Avant de quitter Berlin, Angela Merkel avait énoncé son credo : trouver une solution ukrainienne pour défendre «la paix européenne».

«Nous nous engageons pour mettre fin au bain de sang et pour faire vivre l'accord de Minsk», le seul accord de paix pour l'instant signé par les Ukrainiens comme par les rebelles prorusses, avait ajouté la chancelière, avant de tempérer les espoirs de ceux qui pensent que la paix est proche. «Nous ne savons pas si nous allons réussir à parvenir à un cessez-le-feu, si nous allons y parvenir aujourd'hui ou s'il faudra d'autres discussions», avait-elle insisté.

«Chacun est conscient que le premier pas doit être le cessez-le-feu mais qu'il ne peut pas suffire et qu'il faut aller chercher un règlement global», avait déclaré pour sa part le président français.

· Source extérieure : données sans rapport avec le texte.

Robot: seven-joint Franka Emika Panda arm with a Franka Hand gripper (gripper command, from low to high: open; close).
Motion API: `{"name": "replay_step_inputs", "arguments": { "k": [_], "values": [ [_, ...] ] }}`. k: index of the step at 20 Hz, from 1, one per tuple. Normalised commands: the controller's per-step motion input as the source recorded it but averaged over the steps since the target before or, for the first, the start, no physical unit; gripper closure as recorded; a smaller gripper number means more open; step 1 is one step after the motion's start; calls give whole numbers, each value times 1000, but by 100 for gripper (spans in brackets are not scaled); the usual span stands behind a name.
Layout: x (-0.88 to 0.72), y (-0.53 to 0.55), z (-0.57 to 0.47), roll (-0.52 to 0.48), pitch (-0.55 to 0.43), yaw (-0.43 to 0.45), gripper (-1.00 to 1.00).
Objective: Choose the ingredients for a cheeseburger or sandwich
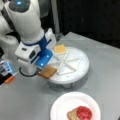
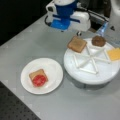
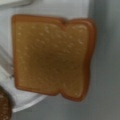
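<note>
Wrist view: brown, pitted toast square point(image 3: 51, 56) fills frame, overhanging tray rim point(image 3: 27, 103); fingers' state can't tell.

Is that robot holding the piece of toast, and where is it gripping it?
Cannot be told. The gripper hangs right over the toast slice at the divided tray's edge, but no fingers show.
</note>
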Motion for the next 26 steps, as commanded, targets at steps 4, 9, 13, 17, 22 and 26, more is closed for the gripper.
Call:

Jeudi soir, les deux dirigeants européens avaient exposé leur plan au président ukrainien Petro Porochenko. Selon la présidence ukrainienne, l'initiative franco-allemande «laissait espérer un cessez-le-feu» alors qu'environ 220 personnes, en majorité des civils, ont péri dans les bombardements et les combats pendant les seules trois dernières semaines.

Une contre-proposition

Illustration de l'urgence sur le terrain: la situation à Debaltseve, une ville de l'Est tenue par l'armée ukrainienne et presque encerclée par les rebelles prorusses. Vendredi, une trêve de quelques heures y a été conclue pour permettre l'évacuation en urgence dans une vingtaine d'autocars des civils pris entre les bombardements des deux camps.

Partout le long de la ligne de front, les bombardements ont été moins nombreux, première accalmie après des semaines de déchaînements de violences. Mais au moins deux soldats et un civil ont péri au cours des dernières 24 heures.

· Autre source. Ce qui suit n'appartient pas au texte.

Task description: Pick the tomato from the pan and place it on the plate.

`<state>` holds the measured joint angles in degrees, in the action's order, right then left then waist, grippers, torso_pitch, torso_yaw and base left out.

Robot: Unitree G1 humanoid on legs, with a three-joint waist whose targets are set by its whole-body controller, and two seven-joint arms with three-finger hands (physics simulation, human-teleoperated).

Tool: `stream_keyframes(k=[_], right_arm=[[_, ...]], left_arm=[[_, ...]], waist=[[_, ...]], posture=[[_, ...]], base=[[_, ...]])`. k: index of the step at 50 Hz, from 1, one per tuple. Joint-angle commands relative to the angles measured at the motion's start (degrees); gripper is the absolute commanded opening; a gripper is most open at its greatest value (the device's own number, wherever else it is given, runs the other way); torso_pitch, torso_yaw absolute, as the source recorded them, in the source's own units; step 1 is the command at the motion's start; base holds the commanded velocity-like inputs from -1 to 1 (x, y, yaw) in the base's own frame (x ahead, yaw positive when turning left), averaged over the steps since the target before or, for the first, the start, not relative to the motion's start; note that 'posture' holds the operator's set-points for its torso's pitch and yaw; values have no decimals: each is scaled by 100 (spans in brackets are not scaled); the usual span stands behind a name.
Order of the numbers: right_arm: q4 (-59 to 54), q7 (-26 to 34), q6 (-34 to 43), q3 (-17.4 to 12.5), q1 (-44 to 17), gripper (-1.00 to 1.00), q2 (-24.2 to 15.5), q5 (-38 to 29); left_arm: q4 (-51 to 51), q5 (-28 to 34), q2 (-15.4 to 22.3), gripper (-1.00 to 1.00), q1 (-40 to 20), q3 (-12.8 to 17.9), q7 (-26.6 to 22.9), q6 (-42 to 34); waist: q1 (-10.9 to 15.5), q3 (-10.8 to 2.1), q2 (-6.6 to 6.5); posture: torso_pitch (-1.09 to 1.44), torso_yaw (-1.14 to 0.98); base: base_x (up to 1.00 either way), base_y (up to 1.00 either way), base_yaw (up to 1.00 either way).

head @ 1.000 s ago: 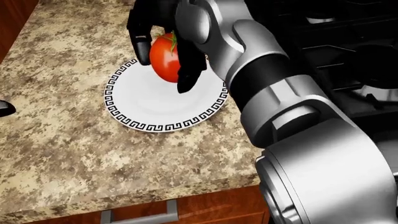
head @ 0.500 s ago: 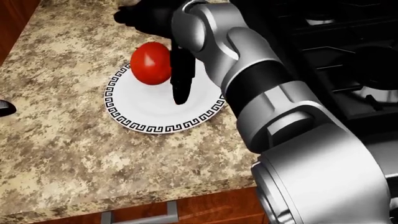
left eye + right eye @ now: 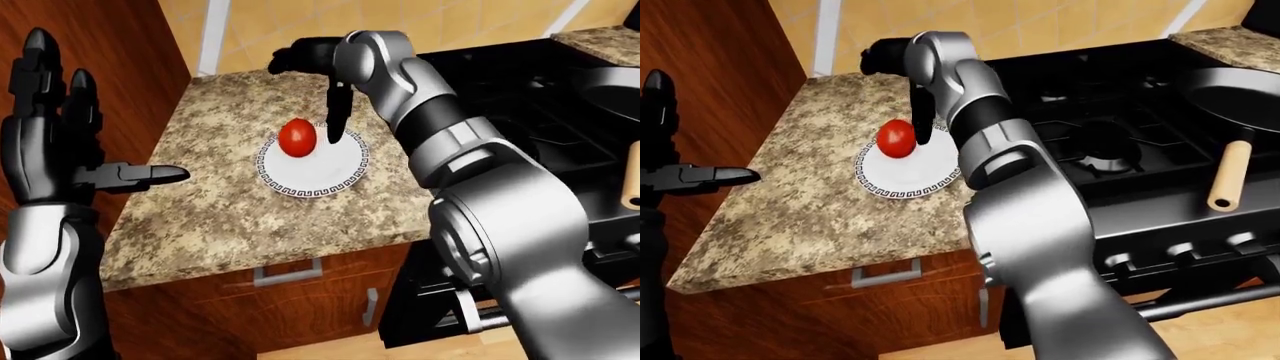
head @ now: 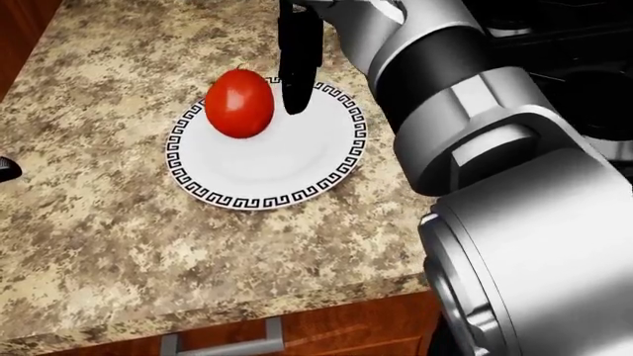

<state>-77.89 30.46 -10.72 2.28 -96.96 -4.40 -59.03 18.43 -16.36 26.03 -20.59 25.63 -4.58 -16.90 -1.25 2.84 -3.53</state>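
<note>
Red, the tomato (image 4: 238, 103) is seen resting on the plate (image 4: 287, 167) at its upper-left rim, released by the spread right hand (image 3: 320, 67), whose down-hanging finger (image 4: 297, 67) just beside it could knock it rolling off if swept sideways.

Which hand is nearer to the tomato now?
Right. The right hand hangs open just beside the tomato on the plate; the left hand stays raised, open, beyond the counter's edge.
</note>
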Motion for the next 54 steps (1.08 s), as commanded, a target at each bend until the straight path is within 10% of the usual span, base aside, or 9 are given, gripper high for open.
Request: stream_keyframes(k=[1, 54], right_arm=[[225, -5, -48, -16, -271, 93, -118, -6], [774, 1563, -382, -348, -145, 100, -2015, 496]], left_arm=[[179, -9, 103, 100, -134, 80, 23, 130], [298, 124, 62, 100, -257, -51, 2, 1]], waist=[[-6, -159, -41], [7, -126, 90]], posture=[[0, 0], [0, 0]], base=[[0, 0, 0], [0, 0, 0]])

En fait de plan de paix, l'initiative franco-allemande était plutôt une «contre-proposition» de plan de paix, Vladimir Poutine ayant soumis il y a quelques jours, selon des responsables russes et américains, des idées à Angela Merkel et François Hollande. Ces derniers en ont fait part mercredi aux Etats-Unis et à l'Ukraine, et ont alors préparé leurs contre-propositions.